Dalam waktu berdekatan, Menteri Dalam Negeri Tjahjo Kumolo membuat dua langkah yang memicu perdebatan publik. Pertama, mengusulkan dua perwira aktif Kepolisian RI menjadi pelaksana tugas gubernur di Sumatera Utara dan Jawa Barat. Kedua, mengeluarkan Peraturan Menteri Dalam Negeri Nomor 3 Tahun 2018 tentang Penerbitan Surat Keterangan Penelitian.
Peraturan Mendagri itu menggantikan aturan lama tahun 2011 tentang pedoman penerbitan rekomendasi penelitian. Peraturan baru yang keluar pada 11 Januari lalu itu, antara lain, memuat ketentuan baru tentang "potensi dampak negatif penelitian". Hal tersebut bisa menjadi salah satu alasan pemerintah menolak menerbitkan izin penelitian.
Menteri Tjahjo berdalih peraturan itu masih berupa draf dan menyayangkan bocornya rancangan tersebut. Namun Kementerian Dalam Negeri sadar, seperti dikatakan Direktur Jenderal Politik dan Pemerintahan Umum, Soedarmo, ketentuan itu memang tak menjelaskan ukuran "dampak negatif" hasil penelitian. Kementerian mengaku belum meminta masukan publik.
Syukurlah, karena adanya kritik dan desakan publik, Peraturan Mendagri Nomor 3 Tahun 2018 itu akhirnya dibatalkan. Langkah itu patut didukung sebagai bentuk koreksi terhadap kebijakan yang kurang mengakomodasi masukan publik dan bisa membahayakan dunia penelitian di negeri ini tersebut. Menteri Tjahjo harus belajar dari kasus ini bahwa setiap regulasi yang dikeluarkan seharusnya sudah melalui proses yang matang dan dikaji secara mendalam, termasuk mendengarkan masukan publik.
Adapun ihwal pengajuan petinggi kepolisian menjadi pelaksana tugas kepala daerah di Sumatera Utara dan Jawa Barat, Tjahjo beralasan demi keamanan selama penyelenggaraan pemilihan kepala daerah. Dua perwira tinggi itu adalah Asisten Operasi Kepala Polri Inspektur Jenderal M. Iriawan serta Kepala Divisi Profesi dan Pengamanan Inspektur Jenderal Martuani Sormin.

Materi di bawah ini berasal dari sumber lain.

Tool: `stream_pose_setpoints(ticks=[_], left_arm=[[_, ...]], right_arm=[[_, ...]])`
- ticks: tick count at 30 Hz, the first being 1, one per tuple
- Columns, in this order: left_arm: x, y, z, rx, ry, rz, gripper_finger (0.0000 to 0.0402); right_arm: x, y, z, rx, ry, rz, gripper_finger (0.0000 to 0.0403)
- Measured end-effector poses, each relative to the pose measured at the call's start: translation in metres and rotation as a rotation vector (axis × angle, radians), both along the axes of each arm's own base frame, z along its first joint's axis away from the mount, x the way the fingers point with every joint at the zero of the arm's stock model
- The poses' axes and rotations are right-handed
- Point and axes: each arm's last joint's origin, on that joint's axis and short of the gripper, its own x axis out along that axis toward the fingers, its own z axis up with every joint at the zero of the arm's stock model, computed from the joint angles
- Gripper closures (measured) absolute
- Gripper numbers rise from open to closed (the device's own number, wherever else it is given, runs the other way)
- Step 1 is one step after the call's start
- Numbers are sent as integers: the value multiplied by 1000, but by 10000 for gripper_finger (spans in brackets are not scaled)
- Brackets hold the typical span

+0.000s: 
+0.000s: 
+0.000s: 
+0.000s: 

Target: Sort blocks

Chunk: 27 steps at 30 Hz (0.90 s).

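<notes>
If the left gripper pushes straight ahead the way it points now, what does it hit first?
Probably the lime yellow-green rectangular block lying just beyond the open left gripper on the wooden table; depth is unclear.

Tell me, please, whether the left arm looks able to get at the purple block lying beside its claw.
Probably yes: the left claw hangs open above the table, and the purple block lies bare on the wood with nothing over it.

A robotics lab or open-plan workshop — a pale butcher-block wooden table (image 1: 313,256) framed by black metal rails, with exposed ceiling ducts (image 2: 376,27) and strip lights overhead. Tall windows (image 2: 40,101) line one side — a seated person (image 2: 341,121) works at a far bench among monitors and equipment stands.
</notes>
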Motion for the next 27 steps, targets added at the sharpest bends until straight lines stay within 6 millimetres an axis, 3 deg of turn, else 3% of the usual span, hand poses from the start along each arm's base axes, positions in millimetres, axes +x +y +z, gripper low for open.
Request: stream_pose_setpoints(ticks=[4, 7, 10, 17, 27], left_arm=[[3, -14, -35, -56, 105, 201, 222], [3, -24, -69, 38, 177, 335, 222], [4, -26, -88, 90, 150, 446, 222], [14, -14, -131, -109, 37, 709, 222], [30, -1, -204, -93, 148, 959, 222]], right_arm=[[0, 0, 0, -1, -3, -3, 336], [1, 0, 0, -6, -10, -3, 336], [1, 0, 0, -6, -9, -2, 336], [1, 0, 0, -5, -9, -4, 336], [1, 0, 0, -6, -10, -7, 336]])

Langkah Tjahjo itu jelas menabrak sejumlah aturan. Salah satunya adalah Pasal 157 ayat 1 Peraturan Pemerintah Nomor 11 Tahun 2017 tentang Manajemen Pegawai Negeri Sipil, yang merupakan turunan dari Undang-Undang Nomor 5 Tahun 2014 tentang Aparatur Sipil Negara. Pasal itu mewajibkan setiap anggota aktif Polri mengundurkan diri dari kedinasan sebelum menduduki jabatan pimpinan tinggi setingkat madya dalam instansi pemerintah. Selain itu, ada kekhawatiran mengenai independensi dua calon pelaksana tugas gubernur itu karena ada kandidat kepala daerah yang berlatar belakang Polri.
Berbeda dengan peraturan Mendagri tentang izin riset yang sudah dibatalkan, perihal penunjukan pelaksana tugas gubernur itu akhirnya berada di tangan presiden. Menteri Tjahjo seharusnya sadar, mengusulkan perwira polisi aktif menjadi pelaksana tugas gubernur tak hanya berpotensi melanggar undang-undang, tapi juga bisa disebut sebagai upaya menggoda polisi agar masuk ke ranah politik. Hal ini bertentangan dengan semangat reformasi yang mendorong aparat keamanan agar profesional. Menteri Tjahjo seharusnya tak membebani presiden dengan usul seperti itu.